We changed the onboarding flow to force players to engage with the PvP mode and the impact was immediate - D1 retention soared to 41%, while the D7 rate increased to a far healthier 20%.

The main lesson here is that you should strive to understand what are the key elements that make your players retain. One of the best tools to do that is to manually analyze the sequence of events of retaining and churning players. 

A deep understanding of what exactly keeps your users engaged is the key for the future development of the game. As soon as you understand the core element of your game–all of the new features you add should amplify this. Also, looking back at it, we should have understood that the PvP was the main driving element in King of Thie. After all, that was the game mode everyone engaged with internally during the development of the game.

#5 Test early, test hard 

In my opinion, a mistake that many teams make is acting with too much caution in the early days of working on a new game. They avoid running risky experiments and they don’t attempt to shift the game into different directions. 

There are a few reasons why I advocate for aggressive early experimentations:

  • Every game is like a new universe with its own set of laws. You have to learn these laws from scratch and the best way to do this, in my opinion, is to run experiments.

  • Another important thing is that in the early days you have only a few users so you can run aggressive experiments without causing any uncorrectable problems. In other words, early stage is the perfect time to make mistakes and learn from them. Even if the experiment turns out a big mistake it will help to learn more than it causes harm - after all, we’re talking about games with merely a few hundreds of users. That’s definitely not the case when the game has scaled up.

  • You have to test things that can have a significant impact on the metrics to be able to get statistically significant results. Otherwise you won’t be able to learn anything from an experiment. Early on, your player base isn’t yet big enough to acquire statistical significance in experiments.

But let’s get back to King of Thieves. After changing the onboarding flow and fixing the retention rate we still had big problems with the monetization. We were far from being ROI positive (we couldn’t be any further, to be honest). And that is when we started experimenting and looking for the levers that could impact monetization and uncover the right product direction we needed to take. 

One of the first things we did was running an experiment where we increased all the timers in the game by a fivefold and greatly increased the cost of IAPs for half of our users. Our players were not happy with that decision. This resulted in King of Thieves plummeting to a 2-star store rating. But at the same time, the LTV increased by 2.5 times. Would we have dared to run a similar experiment in the game with millions of users? I don’t think so.

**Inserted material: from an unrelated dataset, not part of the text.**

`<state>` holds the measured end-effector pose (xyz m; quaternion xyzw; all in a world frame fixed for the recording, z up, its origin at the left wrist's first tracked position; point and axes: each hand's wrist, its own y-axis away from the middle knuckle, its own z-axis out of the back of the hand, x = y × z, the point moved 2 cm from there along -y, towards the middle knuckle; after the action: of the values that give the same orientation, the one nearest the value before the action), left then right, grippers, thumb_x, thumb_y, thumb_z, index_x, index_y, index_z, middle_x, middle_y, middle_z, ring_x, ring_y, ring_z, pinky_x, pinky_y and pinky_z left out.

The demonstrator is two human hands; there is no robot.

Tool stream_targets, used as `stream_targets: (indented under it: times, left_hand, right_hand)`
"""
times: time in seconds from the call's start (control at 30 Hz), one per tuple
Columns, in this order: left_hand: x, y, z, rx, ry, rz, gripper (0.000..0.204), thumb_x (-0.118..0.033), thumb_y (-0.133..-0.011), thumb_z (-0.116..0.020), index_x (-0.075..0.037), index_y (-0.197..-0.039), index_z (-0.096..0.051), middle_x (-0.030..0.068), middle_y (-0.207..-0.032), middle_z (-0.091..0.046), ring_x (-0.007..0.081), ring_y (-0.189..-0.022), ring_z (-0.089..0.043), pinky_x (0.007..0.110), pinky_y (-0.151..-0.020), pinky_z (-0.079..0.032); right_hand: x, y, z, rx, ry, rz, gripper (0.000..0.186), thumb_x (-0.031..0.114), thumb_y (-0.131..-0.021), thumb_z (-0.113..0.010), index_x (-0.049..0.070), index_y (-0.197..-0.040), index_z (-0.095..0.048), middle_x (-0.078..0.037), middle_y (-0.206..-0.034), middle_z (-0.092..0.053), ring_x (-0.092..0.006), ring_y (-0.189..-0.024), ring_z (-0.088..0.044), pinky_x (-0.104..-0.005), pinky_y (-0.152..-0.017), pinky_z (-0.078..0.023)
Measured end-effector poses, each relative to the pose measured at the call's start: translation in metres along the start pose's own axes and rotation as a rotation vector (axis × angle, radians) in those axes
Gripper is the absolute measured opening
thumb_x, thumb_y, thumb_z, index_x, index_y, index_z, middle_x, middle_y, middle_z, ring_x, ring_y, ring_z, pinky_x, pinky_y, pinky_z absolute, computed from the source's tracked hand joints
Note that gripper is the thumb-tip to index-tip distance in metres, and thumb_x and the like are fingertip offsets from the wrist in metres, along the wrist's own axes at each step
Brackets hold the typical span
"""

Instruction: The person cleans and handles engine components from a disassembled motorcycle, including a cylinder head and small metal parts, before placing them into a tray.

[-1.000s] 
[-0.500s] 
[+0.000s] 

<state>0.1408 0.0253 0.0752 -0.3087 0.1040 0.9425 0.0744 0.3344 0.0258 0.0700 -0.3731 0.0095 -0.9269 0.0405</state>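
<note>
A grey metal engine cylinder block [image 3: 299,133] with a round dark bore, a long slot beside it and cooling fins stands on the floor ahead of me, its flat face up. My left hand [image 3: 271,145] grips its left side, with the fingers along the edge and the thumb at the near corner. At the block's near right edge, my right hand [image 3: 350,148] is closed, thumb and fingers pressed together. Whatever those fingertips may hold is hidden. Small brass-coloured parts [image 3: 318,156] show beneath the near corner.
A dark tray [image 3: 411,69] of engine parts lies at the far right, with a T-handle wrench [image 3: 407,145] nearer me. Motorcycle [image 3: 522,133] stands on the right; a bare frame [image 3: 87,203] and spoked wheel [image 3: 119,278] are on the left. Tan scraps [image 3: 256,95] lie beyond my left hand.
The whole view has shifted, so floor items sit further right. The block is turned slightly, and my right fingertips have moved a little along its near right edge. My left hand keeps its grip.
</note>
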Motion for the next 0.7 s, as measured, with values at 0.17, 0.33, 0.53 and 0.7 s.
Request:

We did a lot of crazy experiments during the soft launch, which helped us understand the product better. In the end we found the levers that had a clear impact on the monetization. By the moment of the global launch the LTV had improved by more than 40 times compared to the first version of the game

In my opinion, experiments should not be limited to testing new features and measuring their impact. Experiments can also help your team understand their game, see its potential, learn how to affect it and quickly test the directions the game can take.


Rapid and Constant Beats the Race

There are many ways how data can increase your chances of building and operating a successful mobile game. The key is to stop thinking of data as a way to look back at what you have done, but instead start using data as a tool that can help you make decisions, decrease uncertainty and remove main product risks as early as possible

Experiment often and experiment early - even before you actually start the development. And never underestimate the importance of consistently improving the product through marginal gains. The quality of such work is the factor that often separates the best products from those that lag behind.